■ **Your task**: The data below should be transcribed in full, with no picture included.

:: Information shown

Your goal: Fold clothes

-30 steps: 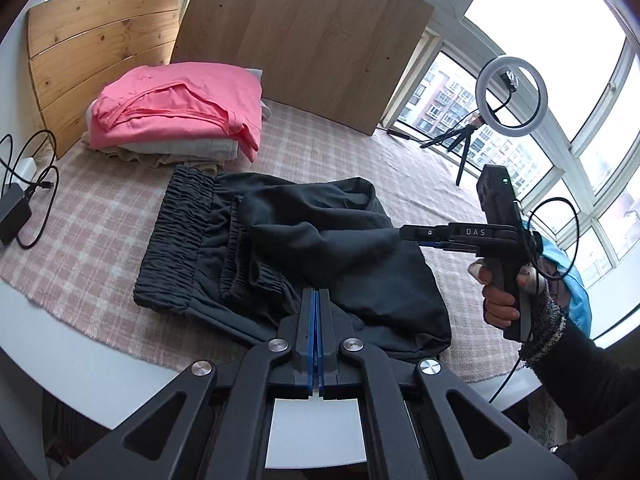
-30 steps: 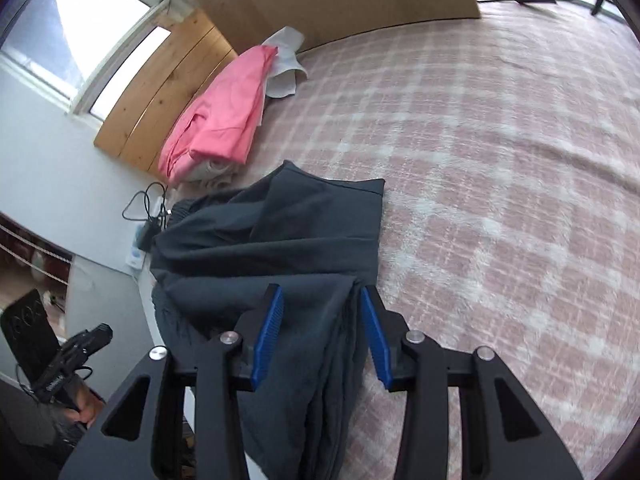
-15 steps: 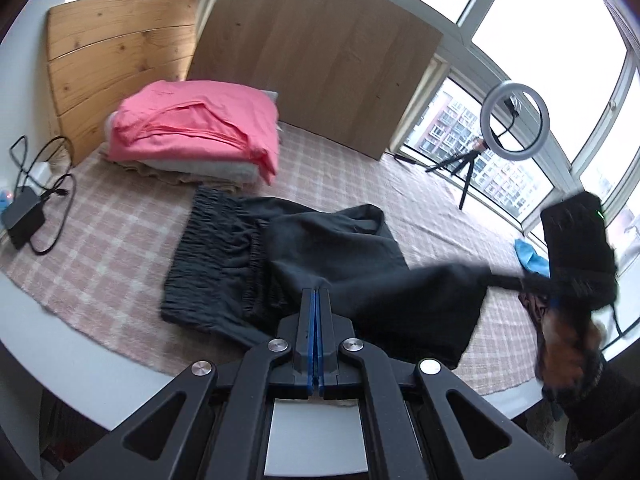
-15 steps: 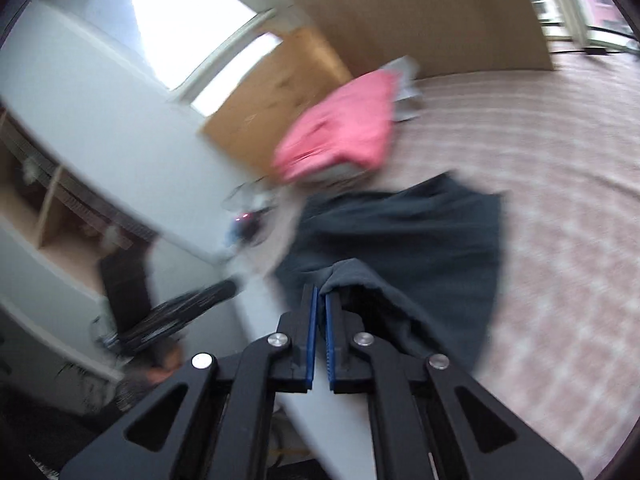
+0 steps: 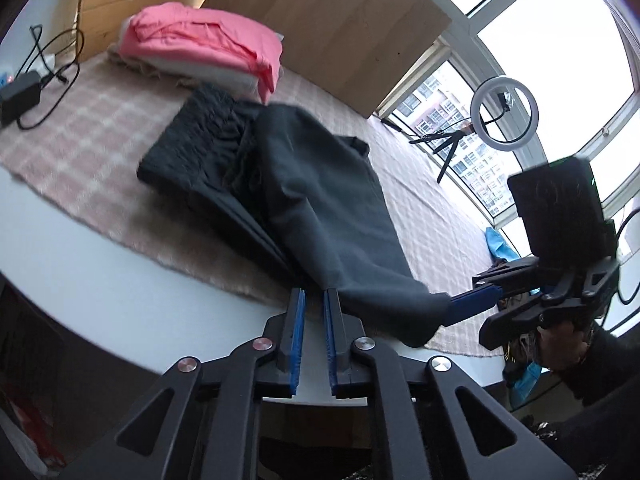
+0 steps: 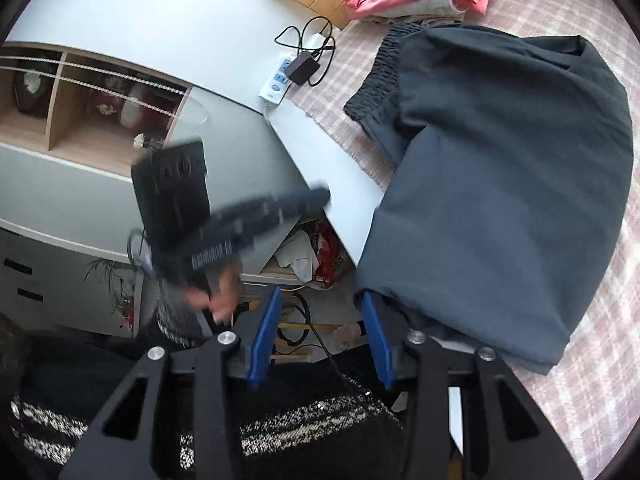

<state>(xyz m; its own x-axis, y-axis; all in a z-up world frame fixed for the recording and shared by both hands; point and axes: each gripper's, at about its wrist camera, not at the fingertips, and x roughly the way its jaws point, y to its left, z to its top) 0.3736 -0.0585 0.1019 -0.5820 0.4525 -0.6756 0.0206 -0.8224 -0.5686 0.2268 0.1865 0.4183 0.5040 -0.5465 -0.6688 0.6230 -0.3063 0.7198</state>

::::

■ **Reply**:
Your goal: Fold clothes

-30 steps: 
-30 steps: 
-15 steps: 
-15 steps: 
+0 steps: 
+0 steps: 

<state>(xyz m; its own x-axis, y-axis; all in a z-up world frame fixed for the recording and shared by both hands; point and axes: each gripper's, at about its wrist camera, not at the fingertips, and x roughly the way its jaws point, y to its left, z to its top) 0.3736 -0.0585 0.1019 -0.5820 0.4525 -0.6756 0.0206 -0.8224 -0.5686 0.2268 0.1865 0.4183 0.5040 -0.5465 -0.6688 0.6230 -0.3063 0.7198</state>

The answer has been supplied in full.